# About this task:
Return the whole listing, keeping every character the same.

──────── Information supplied ────────

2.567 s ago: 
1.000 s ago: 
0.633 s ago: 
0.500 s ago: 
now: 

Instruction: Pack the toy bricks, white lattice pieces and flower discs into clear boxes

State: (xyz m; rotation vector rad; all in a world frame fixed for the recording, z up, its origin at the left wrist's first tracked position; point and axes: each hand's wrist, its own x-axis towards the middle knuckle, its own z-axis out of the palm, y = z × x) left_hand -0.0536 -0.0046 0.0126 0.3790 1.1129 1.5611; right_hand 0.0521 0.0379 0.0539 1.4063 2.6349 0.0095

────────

# Exercise answer:
2.567 s ago: 
1.000 s ago: 
0.633 s ago: 
0.500 s ago: 
now: 

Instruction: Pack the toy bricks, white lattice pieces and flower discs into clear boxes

State: (xyz m; rotation vector rad; all in a world frame fixed for the recording, z up, its origin at the left wrist's first tracked position; point and axes: each hand's wrist, its own x-axis towards the middle knuckle, its own z-axis out of the palm, y = z × x) left_hand -0.0536 -0.0046 0.0126 0.3790 1.1129 1.5611; right_hand 0.0521 0.0379 0.0539 1.4063 2.6349 0.0095

Nothing else is left to add to this answer.